Please repeat, exactly and with nothing extra, the line containing "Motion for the" and every line after it up to the end of the material.

__DATASET CONTENT__.
* * *
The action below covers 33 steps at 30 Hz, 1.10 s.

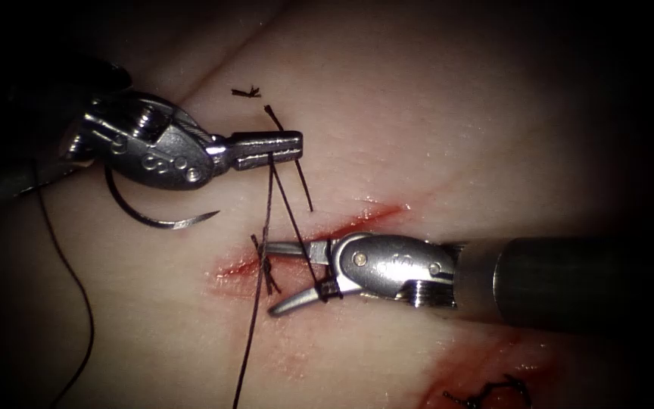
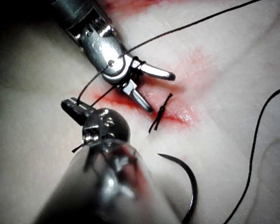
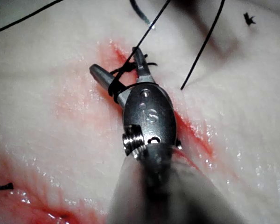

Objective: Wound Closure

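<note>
Right tool (image 1: 297, 276) jaws apart, thread (image 1: 297, 227) looped round | left tool (image 1: 270, 149) clamps thread | needle (image 1: 153, 216) free on tissue (image 1: 456, 113), left of cut (image 1: 357, 222) | thread limp, slippery: grip near knot (image 1: 265, 261)

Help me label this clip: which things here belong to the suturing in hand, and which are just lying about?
In the job:
- left hand, shut on the thread
- right hand, open, thread looped around it
- needle, lying free on the tissue, left of the cut

Lying about:
- cut end of thread
- red fluid
</note>
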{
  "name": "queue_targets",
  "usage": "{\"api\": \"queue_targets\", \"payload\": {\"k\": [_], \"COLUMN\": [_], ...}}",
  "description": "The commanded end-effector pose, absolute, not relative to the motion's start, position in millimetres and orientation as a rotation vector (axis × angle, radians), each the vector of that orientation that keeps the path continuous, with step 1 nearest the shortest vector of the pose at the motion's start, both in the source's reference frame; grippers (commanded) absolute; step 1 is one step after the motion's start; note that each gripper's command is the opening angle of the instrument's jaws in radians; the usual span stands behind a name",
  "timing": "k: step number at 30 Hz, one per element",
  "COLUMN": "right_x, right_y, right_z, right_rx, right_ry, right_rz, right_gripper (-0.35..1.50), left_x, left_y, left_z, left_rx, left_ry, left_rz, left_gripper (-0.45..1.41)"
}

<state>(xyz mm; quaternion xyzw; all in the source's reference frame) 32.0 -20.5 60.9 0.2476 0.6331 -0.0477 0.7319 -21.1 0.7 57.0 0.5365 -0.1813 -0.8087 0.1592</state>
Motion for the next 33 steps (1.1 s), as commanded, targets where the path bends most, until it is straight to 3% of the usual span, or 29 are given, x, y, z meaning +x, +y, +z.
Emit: {"api": "queue_targets", "payload": {"k": [1,8,15,33], "right_x": [32.8,32.7,32.5,31.9], "right_y": [-20.9,-20.6,-19.8,-19.3], "right_z": [61.2,60.8,60.4,60.2], "right_rx": [0.546,0.598,0.679,0.757], "right_ry": [1.397,1.469,1.606,1.782], "right_rz": [-0.104,-0.094,-0.062,0.032], "right_gripper": [1.16,1.11,0.86,0.83], "left_x": [-21.7,-21.8,-22.1,-21.6], "left_y": [0.5,-0.6,-2.1,-3.2], "left_z": [57.6,60.6,64.2,65.1], "left_rx": [1.533,1.451,1.402,1.384], "left_ry": [-0.52,-0.531,-0.568,-0.572], "left_rz": [-2.309,-2.329,-2.314,-2.304], "left_gripper": [-0.45,-0.45,-0.45,-0.45]}}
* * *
__ANSWER SPACE__.
Motion for the next 33 steps (1.1 s), as commanded, targets where the path bends most, until it is straight to 3% of the usual span, or 29 are given, x, y, z meaning +x, +y, +z.
Emit: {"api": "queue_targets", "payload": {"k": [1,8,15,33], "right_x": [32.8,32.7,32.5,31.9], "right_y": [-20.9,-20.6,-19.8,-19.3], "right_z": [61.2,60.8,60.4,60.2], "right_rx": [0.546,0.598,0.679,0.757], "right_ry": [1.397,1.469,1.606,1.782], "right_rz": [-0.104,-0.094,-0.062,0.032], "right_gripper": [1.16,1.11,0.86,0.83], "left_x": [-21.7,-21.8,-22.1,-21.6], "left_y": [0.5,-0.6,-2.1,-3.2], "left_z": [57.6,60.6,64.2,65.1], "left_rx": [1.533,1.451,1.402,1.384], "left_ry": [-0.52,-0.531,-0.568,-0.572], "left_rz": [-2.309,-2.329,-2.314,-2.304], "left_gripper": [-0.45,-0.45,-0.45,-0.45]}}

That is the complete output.